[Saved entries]
#####
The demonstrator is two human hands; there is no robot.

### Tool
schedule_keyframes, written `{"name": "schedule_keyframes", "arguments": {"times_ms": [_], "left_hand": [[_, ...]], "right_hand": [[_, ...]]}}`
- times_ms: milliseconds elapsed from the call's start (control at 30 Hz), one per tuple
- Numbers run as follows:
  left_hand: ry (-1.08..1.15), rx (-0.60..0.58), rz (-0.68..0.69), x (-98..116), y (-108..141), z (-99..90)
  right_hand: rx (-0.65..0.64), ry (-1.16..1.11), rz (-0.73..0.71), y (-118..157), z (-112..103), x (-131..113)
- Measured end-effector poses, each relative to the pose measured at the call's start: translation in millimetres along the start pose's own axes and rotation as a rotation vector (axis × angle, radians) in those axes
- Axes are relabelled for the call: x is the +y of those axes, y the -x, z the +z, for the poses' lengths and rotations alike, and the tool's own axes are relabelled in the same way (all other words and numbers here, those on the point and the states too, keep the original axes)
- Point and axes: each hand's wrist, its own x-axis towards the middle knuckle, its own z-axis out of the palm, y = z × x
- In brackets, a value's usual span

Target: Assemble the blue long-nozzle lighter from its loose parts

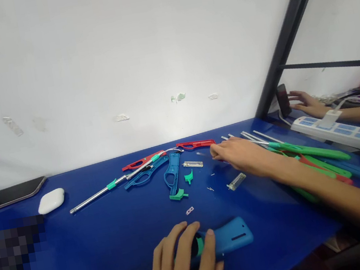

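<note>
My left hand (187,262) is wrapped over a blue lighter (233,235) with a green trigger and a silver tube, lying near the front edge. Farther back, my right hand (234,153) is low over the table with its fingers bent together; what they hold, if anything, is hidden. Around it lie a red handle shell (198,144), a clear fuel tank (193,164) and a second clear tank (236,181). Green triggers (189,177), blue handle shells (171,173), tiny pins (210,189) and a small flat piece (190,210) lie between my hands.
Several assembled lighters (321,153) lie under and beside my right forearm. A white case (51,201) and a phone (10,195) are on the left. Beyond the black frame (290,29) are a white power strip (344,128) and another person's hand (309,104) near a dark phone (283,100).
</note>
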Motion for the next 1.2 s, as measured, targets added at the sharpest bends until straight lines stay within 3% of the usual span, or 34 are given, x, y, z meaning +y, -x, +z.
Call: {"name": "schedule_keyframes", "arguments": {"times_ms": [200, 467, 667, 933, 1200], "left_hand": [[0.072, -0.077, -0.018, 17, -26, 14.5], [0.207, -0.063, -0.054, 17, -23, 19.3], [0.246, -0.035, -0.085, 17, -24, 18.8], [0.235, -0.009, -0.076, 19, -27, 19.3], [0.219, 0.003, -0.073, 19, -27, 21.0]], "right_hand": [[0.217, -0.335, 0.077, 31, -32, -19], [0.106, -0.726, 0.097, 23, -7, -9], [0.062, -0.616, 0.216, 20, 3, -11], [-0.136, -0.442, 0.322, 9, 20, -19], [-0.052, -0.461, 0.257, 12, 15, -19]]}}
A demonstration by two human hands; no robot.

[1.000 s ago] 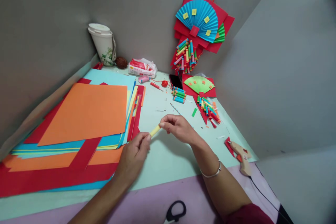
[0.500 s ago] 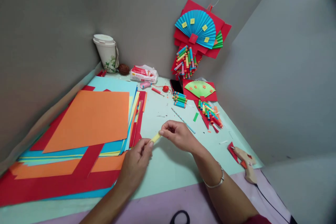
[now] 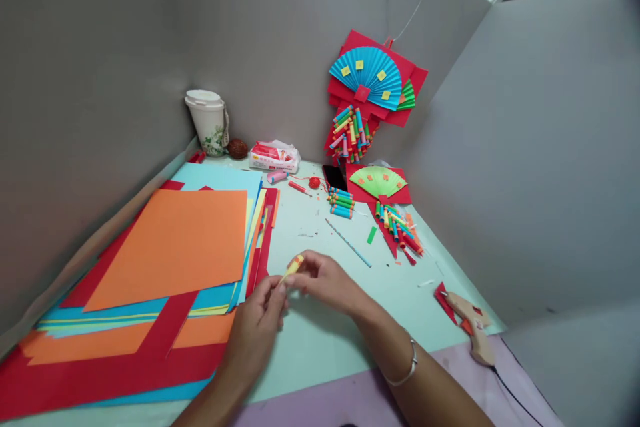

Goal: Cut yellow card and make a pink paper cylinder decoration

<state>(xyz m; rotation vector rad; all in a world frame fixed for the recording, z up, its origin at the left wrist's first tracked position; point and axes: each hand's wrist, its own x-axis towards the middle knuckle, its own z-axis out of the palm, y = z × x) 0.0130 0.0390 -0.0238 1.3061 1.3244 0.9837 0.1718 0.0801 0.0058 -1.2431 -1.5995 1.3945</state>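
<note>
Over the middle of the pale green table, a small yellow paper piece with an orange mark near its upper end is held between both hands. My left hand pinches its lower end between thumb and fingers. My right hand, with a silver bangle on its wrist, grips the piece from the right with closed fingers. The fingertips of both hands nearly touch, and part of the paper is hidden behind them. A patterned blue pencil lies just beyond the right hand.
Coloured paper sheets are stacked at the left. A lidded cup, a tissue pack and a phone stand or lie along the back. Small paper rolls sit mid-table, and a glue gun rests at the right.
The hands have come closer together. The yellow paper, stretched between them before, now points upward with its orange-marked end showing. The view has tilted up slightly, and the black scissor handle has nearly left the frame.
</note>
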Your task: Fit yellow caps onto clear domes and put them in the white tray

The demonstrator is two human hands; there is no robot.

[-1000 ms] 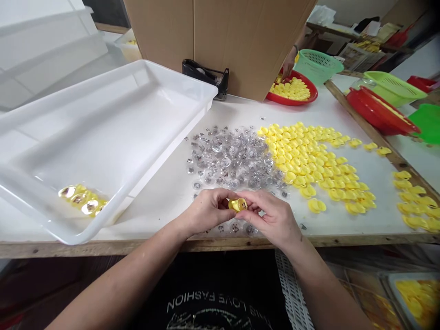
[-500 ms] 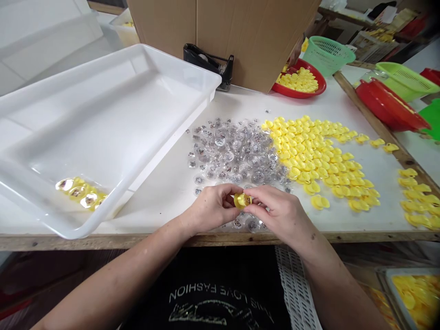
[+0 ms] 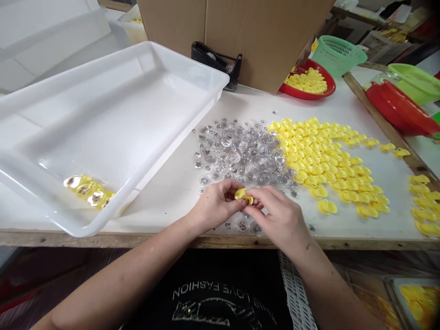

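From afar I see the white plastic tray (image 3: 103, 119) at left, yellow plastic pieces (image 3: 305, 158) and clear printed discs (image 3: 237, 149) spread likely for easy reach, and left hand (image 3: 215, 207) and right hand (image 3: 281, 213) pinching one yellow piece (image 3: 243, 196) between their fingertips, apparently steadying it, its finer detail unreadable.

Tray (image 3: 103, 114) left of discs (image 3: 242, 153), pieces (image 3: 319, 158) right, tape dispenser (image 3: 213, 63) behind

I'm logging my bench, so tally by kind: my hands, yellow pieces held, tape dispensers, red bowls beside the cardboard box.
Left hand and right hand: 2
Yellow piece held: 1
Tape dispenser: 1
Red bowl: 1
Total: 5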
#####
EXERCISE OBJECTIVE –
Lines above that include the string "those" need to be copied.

EXERCISE ANSWER –
- Measured end-effector poses, each relative to the pose measured at the call's start: translation in millimetres along the start pose's own axes and rotation as a rotation vector (axis × angle, radians) in those axes
- Axes are relabelled for the call: x is the +y of those axes, y the -x, z the +z, for the poses' lengths and rotations alike, and the tool's own axes are relabelled in the same way (all other words and numbers here, those on the point and the states too, keep the original axes)

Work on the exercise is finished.